Face à un événement difficile, le cerveau range habituellement le souvenir : il le classe, l'apaise, le relie à d'autres expériences. Mais lorsqu'un choc dépasse nos capacités du moment, ce traitement ne se fait pas. Le souvenir reste « à vif », avec ses images, ses sensations et ses émotions intactes.

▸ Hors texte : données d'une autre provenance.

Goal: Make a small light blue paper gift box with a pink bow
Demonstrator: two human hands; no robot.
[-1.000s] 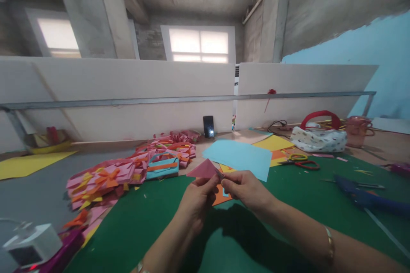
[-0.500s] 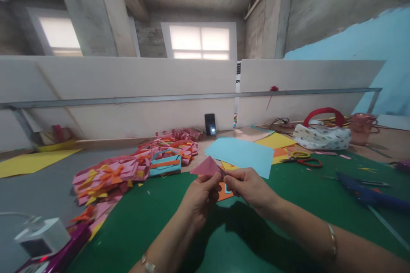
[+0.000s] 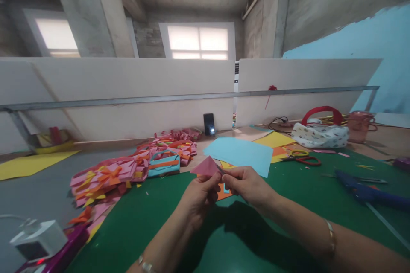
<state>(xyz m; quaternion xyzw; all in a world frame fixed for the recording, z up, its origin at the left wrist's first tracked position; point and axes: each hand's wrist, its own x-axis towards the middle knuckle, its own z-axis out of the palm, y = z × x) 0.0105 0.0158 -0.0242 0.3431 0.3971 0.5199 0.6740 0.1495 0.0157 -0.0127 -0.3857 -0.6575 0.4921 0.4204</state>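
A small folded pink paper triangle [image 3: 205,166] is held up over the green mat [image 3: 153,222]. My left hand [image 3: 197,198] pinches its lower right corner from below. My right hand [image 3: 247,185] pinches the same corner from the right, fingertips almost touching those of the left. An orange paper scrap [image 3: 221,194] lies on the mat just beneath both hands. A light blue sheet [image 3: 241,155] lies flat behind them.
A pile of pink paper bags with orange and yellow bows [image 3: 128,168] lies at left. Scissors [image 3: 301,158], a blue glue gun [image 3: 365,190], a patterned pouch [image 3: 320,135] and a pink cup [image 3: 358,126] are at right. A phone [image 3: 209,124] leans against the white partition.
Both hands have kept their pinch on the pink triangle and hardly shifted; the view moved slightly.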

Un souvenir qui ne passe pas
C'est ce qui explique qu'un bruit, une odeur ou une situation anodine puisse rouvrir brutalement le passé, comme si le temps n'avait pas fait son œuvre. Le souvenir n'a pas été retraité ; il continue de gouverner le présent.
L'EMDR ne efface pas le souvenir : elle lui rend sa juste place dans votre histoire.
Le rôle de la stimulation bilatérale
En séance, je vous invite à repenser au souvenir tout en suivant un mouvement régulier — des yeux, ou par de légères stimulations alternées gauche-droite. Cette double tâche semble relancer le mécanisme naturel de digestion de l'information, un peu comme le fait le sommeil paradoxal.
Peu à peu, la charge émotionnelle baisse. Le souvenir reste accessible, mais il cesse d'être envahissant : on peut y penser sans être submergé.
À quoi s'attendre
L'EMDR se déroule toujours dans un cadre sécurisant, avec des points de stabilisation. Vous restez pleinement conscient et acteur. Le nombre de séances dépend de votre histoire ; certains soulagements arrivent vite, d'autres demandent davantage de temps.